> **Problem to solve**
Please give again, word for word, the lines that lie between the start of the listing below and the line with "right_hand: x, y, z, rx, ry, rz", both included.

> **The data**
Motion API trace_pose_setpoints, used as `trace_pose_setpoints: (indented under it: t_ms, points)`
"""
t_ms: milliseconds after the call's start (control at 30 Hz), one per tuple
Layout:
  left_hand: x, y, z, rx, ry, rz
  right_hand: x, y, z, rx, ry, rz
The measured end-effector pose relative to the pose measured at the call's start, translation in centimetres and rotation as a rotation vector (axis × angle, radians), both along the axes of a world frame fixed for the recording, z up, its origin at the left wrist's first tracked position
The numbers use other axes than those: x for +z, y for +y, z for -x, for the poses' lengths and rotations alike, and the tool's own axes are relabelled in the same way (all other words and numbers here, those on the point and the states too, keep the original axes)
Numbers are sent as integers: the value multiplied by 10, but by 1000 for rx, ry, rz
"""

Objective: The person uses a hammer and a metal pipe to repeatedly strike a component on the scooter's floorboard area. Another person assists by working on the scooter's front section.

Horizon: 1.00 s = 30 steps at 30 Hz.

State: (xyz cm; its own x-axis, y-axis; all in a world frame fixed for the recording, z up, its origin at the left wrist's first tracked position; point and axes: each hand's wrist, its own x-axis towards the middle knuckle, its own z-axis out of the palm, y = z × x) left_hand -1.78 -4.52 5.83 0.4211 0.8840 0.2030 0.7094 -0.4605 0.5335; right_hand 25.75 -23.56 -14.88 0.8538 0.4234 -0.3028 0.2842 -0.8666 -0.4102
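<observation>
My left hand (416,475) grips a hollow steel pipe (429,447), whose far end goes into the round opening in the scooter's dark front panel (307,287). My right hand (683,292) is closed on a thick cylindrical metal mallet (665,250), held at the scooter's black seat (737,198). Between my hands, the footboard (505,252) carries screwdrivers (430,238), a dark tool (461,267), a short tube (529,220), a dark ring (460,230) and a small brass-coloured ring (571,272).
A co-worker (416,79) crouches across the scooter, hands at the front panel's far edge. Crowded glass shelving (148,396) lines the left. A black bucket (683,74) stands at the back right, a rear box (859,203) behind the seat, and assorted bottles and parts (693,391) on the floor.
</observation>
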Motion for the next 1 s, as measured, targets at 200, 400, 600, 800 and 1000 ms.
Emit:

> **Your response**
Motion API trace_pose_setpoints, used as `trace_pose_setpoints: (indented under it: t_ms, points)`
"""
t_ms: milliseconds after the call's start (control at 30 Hz), one per tuple
Layout:
  left_hand: x, y, z, rx, ry, rz
  right_hand: x, y, z, rx, ry, rz

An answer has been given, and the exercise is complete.